START Material shown

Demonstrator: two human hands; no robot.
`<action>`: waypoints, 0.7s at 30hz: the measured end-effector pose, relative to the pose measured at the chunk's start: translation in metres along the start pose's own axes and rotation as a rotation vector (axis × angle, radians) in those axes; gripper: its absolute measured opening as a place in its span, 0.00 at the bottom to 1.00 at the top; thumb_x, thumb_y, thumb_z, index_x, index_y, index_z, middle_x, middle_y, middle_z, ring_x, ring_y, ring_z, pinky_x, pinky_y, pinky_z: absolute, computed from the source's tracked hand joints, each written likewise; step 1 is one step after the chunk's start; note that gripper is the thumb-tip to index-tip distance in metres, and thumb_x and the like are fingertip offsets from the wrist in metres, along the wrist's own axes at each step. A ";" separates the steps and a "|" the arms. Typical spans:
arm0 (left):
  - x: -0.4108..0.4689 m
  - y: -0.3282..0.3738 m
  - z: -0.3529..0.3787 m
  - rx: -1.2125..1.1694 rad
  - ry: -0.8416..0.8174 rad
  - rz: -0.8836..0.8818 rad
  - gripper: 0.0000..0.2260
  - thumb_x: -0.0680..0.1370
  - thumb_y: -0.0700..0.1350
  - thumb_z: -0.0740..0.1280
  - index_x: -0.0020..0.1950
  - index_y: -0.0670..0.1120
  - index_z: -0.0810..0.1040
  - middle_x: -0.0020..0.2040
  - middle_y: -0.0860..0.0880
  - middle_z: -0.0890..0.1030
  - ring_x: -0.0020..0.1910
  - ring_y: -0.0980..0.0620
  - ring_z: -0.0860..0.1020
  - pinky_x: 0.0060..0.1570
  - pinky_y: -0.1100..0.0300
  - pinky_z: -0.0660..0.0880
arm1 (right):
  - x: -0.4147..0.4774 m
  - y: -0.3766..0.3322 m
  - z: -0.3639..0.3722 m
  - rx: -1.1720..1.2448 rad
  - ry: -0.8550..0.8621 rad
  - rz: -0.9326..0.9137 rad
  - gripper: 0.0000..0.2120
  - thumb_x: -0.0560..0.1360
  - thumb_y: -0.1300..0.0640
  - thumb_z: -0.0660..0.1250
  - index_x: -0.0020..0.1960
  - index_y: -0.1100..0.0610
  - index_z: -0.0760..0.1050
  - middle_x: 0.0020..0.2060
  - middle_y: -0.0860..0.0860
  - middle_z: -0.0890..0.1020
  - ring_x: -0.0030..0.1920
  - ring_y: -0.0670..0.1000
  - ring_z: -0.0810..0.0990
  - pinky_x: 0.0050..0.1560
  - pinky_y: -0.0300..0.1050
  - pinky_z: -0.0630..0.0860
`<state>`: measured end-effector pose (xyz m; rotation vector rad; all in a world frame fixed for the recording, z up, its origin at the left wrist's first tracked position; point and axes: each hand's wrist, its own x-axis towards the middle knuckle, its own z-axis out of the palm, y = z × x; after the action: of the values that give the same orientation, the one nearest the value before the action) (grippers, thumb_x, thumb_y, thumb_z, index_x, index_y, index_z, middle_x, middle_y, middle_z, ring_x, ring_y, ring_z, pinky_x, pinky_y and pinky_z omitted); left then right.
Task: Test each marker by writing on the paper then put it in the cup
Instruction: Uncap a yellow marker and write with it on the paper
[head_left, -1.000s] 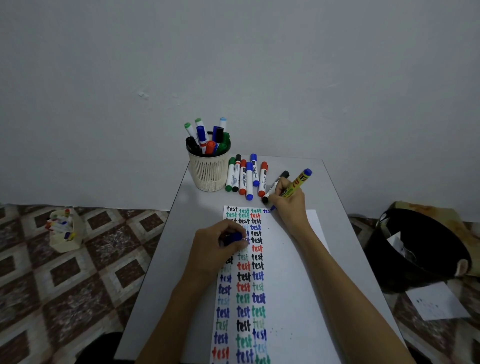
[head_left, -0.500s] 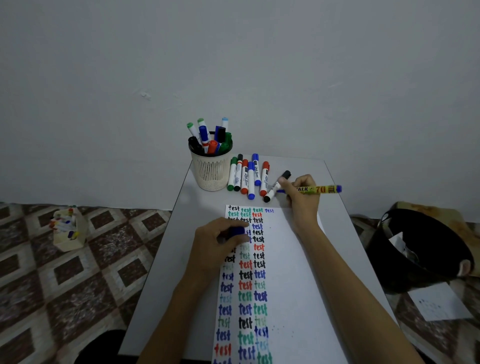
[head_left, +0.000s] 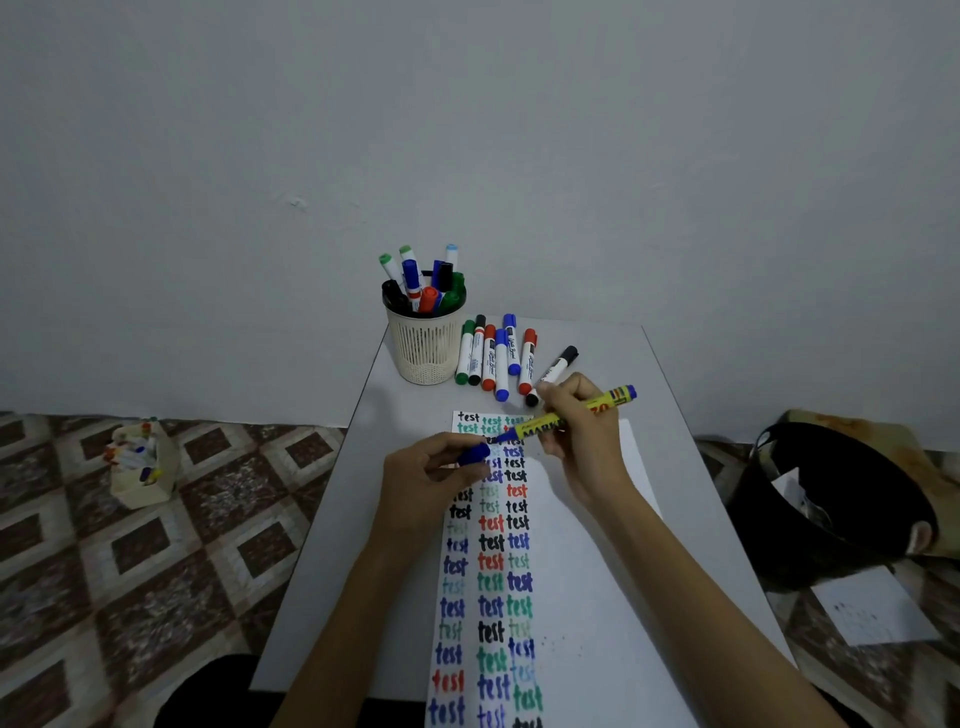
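Note:
My right hand (head_left: 582, 441) grips a yellow marker (head_left: 605, 408) with a blue end, held nearly level over the top of the paper (head_left: 587, 597), its bare tip pointing left. My left hand (head_left: 431, 480) pinches the blue cap (head_left: 474, 454), its mouth a short gap from that tip. The paper carries columns of "test" in black, blue, green and red. A cream mesh cup (head_left: 423, 345) at the table's far left holds several markers. Several capped markers (head_left: 496, 356) lie in a row to the right of the cup.
The small grey table (head_left: 322, 571) stands against a pale wall. On the patterned floor, a small box of markers (head_left: 140, 465) sits at the left. A black bin (head_left: 836, 504) and a loose sheet of paper (head_left: 872, 605) lie at the right.
My right hand lifted the marker off the paper, swung it level, then brought its tip leftward to the cap. My left hand has stayed in place with the cap.

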<state>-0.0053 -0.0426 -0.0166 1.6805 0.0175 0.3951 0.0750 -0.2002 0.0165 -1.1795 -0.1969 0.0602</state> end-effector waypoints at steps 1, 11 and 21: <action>0.000 0.000 0.000 -0.006 -0.006 0.008 0.14 0.68 0.35 0.74 0.46 0.52 0.81 0.45 0.54 0.84 0.46 0.55 0.82 0.44 0.63 0.79 | -0.002 0.001 0.002 -0.016 -0.006 -0.004 0.15 0.76 0.67 0.65 0.33 0.61 0.65 0.21 0.54 0.71 0.18 0.49 0.65 0.21 0.36 0.63; 0.002 -0.005 -0.003 -0.023 -0.063 0.082 0.12 0.69 0.35 0.73 0.50 0.46 0.82 0.47 0.50 0.83 0.47 0.49 0.82 0.45 0.53 0.80 | -0.011 0.004 0.001 -0.093 -0.064 -0.005 0.14 0.75 0.65 0.67 0.34 0.60 0.66 0.24 0.56 0.74 0.19 0.49 0.69 0.25 0.40 0.62; 0.002 -0.007 -0.003 0.048 -0.082 0.119 0.12 0.68 0.42 0.73 0.50 0.50 0.82 0.47 0.53 0.83 0.47 0.47 0.81 0.47 0.47 0.79 | -0.020 0.015 0.000 -0.030 -0.075 0.035 0.12 0.75 0.65 0.68 0.36 0.62 0.68 0.26 0.55 0.74 0.24 0.51 0.68 0.26 0.41 0.66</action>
<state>-0.0029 -0.0378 -0.0226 1.7492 -0.1348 0.4180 0.0565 -0.1972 0.0005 -1.2118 -0.2438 0.1322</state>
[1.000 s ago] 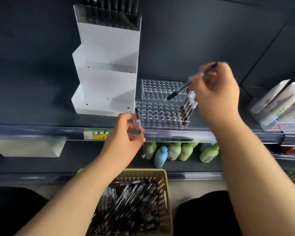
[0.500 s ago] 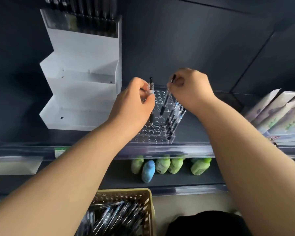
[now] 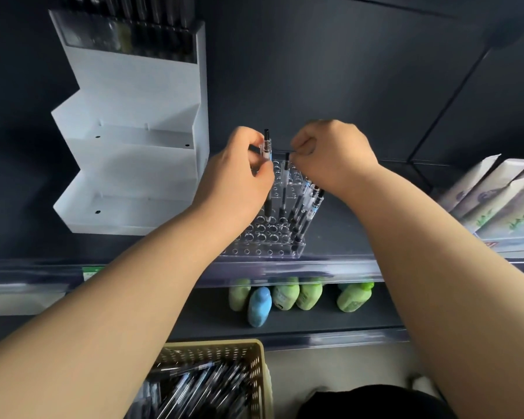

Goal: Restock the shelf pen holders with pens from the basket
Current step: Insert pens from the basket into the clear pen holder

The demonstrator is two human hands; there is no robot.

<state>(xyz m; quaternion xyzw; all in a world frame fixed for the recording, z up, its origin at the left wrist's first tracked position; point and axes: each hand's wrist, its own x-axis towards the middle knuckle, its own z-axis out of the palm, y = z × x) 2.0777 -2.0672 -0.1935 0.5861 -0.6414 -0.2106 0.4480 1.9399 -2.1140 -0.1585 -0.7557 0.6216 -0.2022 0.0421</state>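
Two pens upright over the clear acrylic holder on the shelf! Left hand, grip pinched round a clear-barrelled pen with a black clicker, tip down at the round holes. Right hand, grip clenched on the top of a slimmer black pen, which stands just beside it. Leaning pens crowd the holder's right edge. Below, a beige perforated basket holds loose pens. The green shelf tag is too blurred to read

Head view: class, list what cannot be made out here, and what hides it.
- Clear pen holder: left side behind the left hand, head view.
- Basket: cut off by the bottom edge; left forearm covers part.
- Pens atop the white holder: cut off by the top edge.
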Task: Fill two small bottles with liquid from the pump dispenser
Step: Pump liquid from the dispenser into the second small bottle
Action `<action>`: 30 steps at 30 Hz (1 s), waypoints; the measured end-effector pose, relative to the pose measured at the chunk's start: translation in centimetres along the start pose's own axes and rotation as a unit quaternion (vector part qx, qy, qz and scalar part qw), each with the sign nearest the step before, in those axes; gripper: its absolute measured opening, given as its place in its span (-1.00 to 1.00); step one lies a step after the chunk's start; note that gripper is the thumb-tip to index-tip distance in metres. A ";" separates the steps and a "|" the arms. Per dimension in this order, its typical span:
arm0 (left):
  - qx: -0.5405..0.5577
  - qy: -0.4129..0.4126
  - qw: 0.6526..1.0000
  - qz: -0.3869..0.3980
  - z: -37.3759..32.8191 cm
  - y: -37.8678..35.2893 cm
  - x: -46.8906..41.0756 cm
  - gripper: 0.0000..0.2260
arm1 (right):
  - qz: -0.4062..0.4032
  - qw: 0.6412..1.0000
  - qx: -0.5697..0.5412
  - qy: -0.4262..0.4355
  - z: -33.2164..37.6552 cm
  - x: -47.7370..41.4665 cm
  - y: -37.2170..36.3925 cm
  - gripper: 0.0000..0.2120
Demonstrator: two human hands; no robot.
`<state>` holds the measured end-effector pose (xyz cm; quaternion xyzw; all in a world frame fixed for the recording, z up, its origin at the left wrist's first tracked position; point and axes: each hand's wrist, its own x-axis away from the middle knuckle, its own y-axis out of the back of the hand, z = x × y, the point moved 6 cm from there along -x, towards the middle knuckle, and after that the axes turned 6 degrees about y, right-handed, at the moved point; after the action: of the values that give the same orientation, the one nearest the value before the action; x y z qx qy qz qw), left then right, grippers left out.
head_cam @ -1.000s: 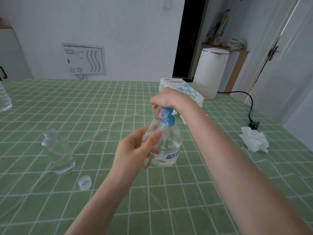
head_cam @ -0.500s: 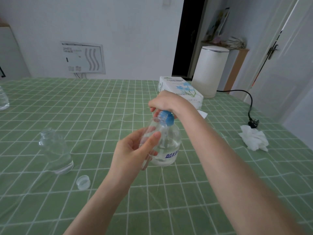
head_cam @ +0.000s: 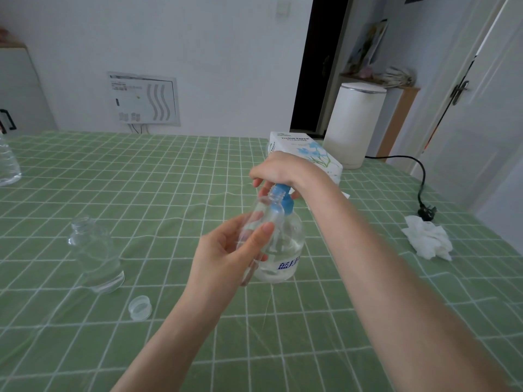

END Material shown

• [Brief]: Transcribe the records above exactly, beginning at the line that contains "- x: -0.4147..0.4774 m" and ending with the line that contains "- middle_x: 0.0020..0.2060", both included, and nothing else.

• [Output for this exercise]:
  - x: -0.4147..0.4774 m
  - y: -0.3766..0.3322 m
  - z: -0.3639..0.3722 m
  - rx: -1.1720..1.2448 rad
  - ry: -0.8550..0.8621 rad
  - rz: -0.9326..0.9137 rad
  - gripper: 0.0000..0.2120
  - thumb_x: -0.0560..0.1360
  - thumb_y: -0.1300..0.0640
  - thumb_z: -0.0660..0.1250
  - index_x: -0.0020..0.1960
  - index_y: -0.1100..0.0610
  - index_z: -0.0760..0.1050
  - middle_x: 0.0020..0.2060

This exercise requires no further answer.